* [TO DO] Retype all the data word for word.

--

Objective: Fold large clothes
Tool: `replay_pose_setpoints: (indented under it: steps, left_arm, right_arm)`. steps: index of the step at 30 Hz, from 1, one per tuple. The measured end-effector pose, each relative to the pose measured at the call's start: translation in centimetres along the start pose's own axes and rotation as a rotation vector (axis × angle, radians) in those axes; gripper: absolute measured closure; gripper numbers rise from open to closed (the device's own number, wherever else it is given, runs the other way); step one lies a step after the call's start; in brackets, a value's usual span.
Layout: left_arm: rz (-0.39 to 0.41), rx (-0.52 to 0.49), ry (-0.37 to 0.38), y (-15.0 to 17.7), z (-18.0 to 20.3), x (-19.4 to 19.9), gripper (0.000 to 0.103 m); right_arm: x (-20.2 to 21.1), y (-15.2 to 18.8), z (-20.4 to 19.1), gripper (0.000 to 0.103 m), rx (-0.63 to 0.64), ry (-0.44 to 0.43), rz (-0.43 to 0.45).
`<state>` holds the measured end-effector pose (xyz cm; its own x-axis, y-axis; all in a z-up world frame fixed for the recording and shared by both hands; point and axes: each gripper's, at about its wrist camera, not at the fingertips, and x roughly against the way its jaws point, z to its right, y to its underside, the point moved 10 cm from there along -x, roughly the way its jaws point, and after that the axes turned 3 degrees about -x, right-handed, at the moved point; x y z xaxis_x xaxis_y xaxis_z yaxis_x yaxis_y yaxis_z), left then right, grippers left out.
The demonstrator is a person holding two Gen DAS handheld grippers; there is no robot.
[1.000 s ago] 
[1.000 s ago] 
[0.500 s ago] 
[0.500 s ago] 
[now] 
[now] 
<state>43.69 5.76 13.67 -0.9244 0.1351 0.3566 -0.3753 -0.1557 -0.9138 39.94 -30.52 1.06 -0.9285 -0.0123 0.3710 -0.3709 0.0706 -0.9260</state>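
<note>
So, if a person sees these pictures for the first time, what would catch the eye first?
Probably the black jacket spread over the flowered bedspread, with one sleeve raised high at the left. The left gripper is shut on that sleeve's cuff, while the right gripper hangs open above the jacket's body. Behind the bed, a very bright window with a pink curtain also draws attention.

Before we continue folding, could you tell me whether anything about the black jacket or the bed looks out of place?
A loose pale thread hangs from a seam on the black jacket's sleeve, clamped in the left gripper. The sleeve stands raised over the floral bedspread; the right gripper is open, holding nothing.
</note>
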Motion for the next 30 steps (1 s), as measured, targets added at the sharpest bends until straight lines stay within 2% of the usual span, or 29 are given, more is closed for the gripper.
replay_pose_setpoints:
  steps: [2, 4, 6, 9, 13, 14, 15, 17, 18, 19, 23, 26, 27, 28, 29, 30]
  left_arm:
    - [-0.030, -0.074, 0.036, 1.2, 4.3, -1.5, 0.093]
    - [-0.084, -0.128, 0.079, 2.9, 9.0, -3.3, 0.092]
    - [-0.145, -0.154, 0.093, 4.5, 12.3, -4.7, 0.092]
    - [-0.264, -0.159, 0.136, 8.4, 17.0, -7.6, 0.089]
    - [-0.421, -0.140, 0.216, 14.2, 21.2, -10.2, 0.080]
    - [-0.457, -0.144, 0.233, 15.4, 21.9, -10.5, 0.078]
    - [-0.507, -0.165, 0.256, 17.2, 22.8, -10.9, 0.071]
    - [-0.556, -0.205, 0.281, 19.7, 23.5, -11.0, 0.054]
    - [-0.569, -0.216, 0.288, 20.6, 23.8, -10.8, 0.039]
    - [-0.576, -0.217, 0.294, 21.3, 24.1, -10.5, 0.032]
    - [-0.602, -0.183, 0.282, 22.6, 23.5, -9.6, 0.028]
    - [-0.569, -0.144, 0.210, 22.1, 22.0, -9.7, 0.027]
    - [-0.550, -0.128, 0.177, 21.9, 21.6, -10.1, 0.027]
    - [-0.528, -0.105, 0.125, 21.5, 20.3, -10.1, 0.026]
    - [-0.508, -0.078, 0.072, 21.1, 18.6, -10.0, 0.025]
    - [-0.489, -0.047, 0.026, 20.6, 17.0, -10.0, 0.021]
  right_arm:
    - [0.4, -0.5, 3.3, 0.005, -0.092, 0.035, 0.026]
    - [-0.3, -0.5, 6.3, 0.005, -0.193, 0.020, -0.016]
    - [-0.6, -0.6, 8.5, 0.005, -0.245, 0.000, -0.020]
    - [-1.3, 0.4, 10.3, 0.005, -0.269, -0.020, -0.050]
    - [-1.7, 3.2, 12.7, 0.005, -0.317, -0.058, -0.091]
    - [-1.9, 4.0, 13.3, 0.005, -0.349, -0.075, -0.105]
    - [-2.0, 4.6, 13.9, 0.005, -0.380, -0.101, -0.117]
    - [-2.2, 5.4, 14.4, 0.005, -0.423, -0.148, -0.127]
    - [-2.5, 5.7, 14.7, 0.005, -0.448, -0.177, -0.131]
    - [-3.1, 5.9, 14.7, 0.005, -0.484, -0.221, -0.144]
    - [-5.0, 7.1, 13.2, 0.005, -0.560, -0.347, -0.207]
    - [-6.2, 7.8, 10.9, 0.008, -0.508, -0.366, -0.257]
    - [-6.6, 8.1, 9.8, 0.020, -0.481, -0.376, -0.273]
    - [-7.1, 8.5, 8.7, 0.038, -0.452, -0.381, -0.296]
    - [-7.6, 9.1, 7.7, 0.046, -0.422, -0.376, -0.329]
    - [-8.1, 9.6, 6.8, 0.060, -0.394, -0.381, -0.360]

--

* [RESPONSE]
Objective: Fold large clothes
Tool: `replay_pose_setpoints: (indented under it: steps, left_arm, right_arm)`. steps: index of the step at 30 Hz, from 1, one per tuple. The measured end-effector pose, each relative to the pose measured at the call's start: translation in centimetres along the start pose's own axes and rotation as a rotation vector (axis × angle, radians) in those axes; gripper: absolute measured closure; gripper numbers rise from open to closed (the device's own number, wherever else it is given, runs the other way); step one lies a step after the call's start; in brackets, a value's usual span.
Layout: left_arm: rz (-0.39 to 0.41), rx (-0.52 to 0.49), ry (-0.37 to 0.38), y (-15.0 to 17.7), z (-18.0 to 20.3), x (-19.4 to 19.9), gripper (0.000 to 0.103 m); right_arm: x (-20.2 to 21.1), y (-15.2 to 18.8), z (-20.4 to 19.1), gripper (0.000 to 0.103 m), rx (-0.63 to 0.64), ry (-0.44 to 0.43), rz (-0.43 to 0.45).
`<state>` holds the measured end-effector pose (xyz cm; its own x-axis, y-axis; all in a z-up world frame fixed for the recording and shared by both hands; point and axes: each gripper's, at about its wrist camera, not at the fingertips, and x roughly against the way its jaws point, z to its right, y to its underside, the point moved 10 cm from there along -x, roughly the way its jaws point, and after that the axes turned 3 degrees about -x, right-handed, at the moved point; x y z xaxis_x xaxis_y xaxis_z yaxis_x yaxis_y yaxis_z), left then right, grippers left out.
The demonstrator is a person holding two Gen DAS handheld grippers; there is no robot.
[1.000 s ago] 
[1.000 s ago] 
[0.500 s ago] 
[0.500 s ago] 
[now] 
[now] 
<state>43.69 5.76 13.67 -0.9244 0.1351 0.3566 -0.3753 -0.1557 -0.9138 39.94 -30.52 1.06 -0.9285 -0.0123 0.3710 -0.3709 0.0706 -0.9260</state>
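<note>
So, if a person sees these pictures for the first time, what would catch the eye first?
Probably the black jacket spread over the flowered bedspread, with one sleeve raised high at the left. The left gripper is shut on that sleeve's cuff, while the right gripper hangs open above the jacket's body. Behind the bed, a very bright window with a pink curtain also draws attention.

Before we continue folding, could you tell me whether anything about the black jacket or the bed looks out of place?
A loose pale thread hangs from a seam on the black jacket's sleeve, clamped in the left gripper. The sleeve stands raised over the floral bedspread; the right gripper is open, holding nothing.
</note>
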Motion for the next 30 steps (1 s), as measured, targets added at the sharpest bends until straight lines stay within 2% of the usual span, or 29 are given, more is closed for the gripper.
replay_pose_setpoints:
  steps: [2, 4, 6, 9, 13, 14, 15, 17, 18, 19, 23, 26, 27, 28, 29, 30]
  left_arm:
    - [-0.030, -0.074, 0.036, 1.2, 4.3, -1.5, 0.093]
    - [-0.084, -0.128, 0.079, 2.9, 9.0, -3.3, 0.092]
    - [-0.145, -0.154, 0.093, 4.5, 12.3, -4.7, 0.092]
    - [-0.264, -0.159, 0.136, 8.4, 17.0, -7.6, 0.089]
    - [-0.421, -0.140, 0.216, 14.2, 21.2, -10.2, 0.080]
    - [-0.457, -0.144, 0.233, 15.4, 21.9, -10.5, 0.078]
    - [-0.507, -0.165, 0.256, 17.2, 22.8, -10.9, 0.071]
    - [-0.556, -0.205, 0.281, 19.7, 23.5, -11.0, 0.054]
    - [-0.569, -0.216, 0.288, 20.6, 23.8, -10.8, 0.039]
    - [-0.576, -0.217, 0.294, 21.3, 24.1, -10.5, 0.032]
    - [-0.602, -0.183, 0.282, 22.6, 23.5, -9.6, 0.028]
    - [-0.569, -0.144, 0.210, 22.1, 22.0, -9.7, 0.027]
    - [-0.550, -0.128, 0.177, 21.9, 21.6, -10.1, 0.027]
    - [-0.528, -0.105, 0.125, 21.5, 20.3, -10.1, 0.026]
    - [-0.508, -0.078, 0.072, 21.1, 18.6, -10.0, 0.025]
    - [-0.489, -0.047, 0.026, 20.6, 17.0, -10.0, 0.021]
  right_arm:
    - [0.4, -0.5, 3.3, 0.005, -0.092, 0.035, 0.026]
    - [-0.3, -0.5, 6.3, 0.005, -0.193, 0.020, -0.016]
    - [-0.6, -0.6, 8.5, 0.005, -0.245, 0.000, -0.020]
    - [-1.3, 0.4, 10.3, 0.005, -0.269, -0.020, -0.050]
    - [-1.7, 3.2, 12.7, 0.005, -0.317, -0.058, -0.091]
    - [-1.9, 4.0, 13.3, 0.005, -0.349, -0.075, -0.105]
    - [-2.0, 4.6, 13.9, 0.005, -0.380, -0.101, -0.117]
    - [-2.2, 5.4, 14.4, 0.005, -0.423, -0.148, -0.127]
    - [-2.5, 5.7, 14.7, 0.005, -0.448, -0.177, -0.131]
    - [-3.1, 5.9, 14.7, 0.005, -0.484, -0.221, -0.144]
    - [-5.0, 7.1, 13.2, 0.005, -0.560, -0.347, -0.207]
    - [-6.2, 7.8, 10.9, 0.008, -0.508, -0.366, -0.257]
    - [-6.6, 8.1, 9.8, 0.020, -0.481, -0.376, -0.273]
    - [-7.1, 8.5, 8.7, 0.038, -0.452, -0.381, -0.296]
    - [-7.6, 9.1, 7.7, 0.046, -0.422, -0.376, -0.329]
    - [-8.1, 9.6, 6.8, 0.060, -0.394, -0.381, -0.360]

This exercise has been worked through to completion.